WORK TO COMPLETE:
Below is a block of entries; repeat exactly the lines starting at the line that contains "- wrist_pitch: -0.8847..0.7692" and ending at the line that contains "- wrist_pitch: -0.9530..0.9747", both included.

Data excerpts
● ● ● ●
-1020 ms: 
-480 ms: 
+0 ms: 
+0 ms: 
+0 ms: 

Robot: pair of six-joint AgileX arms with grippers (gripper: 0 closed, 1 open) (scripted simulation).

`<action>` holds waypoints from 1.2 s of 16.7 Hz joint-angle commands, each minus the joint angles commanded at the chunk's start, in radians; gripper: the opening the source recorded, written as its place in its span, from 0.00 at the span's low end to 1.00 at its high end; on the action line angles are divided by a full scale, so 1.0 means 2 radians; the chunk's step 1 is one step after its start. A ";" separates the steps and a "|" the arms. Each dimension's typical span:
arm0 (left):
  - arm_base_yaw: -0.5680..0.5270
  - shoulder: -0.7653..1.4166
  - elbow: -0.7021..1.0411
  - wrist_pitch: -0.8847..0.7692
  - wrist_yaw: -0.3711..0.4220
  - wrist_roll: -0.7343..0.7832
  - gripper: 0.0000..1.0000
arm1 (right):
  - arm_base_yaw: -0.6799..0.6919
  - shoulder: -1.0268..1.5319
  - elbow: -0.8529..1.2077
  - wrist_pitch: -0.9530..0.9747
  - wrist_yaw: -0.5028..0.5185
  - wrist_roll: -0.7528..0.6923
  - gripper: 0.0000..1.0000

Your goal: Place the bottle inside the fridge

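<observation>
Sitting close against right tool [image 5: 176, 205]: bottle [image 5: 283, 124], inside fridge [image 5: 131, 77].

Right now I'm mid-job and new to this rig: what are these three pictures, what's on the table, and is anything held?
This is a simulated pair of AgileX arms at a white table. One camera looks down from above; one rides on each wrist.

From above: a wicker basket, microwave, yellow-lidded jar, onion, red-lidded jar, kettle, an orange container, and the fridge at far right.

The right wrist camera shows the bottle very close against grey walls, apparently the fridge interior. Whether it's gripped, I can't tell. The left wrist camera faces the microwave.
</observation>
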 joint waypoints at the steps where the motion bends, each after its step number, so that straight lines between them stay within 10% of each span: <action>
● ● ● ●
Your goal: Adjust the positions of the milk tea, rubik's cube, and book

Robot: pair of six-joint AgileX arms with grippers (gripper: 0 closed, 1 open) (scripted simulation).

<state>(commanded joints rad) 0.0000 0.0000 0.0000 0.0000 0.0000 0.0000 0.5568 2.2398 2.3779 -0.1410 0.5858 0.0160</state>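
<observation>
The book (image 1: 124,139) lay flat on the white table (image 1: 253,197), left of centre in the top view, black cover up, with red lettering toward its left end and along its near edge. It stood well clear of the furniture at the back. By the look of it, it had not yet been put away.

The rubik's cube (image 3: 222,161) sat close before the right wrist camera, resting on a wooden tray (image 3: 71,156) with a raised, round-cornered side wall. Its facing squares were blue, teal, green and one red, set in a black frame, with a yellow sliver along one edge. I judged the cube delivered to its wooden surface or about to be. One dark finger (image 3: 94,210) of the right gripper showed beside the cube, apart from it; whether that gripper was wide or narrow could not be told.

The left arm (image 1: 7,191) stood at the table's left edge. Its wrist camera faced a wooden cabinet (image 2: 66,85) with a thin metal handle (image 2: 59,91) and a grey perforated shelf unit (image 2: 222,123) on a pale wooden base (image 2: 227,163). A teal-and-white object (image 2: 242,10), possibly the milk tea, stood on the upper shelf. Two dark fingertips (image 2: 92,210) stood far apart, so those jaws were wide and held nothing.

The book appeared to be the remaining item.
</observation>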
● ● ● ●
PROBLEM SOLUTION:
  - wrist_pitch: -0.8847..0.7692
  - wrist_yaw: -0.3711..0.4220
  - wrist_roll: -0.7343..0.7832
  - gripper: 0.0000..1.0000
arm1 (right):
  - arm_base_yaw: -0.6799..0.6919
  - shoulder: -1.0268..1.5319
  - elbow: -0.8529..1.2077
  - wrist_pitch: -0.9530..0.9747

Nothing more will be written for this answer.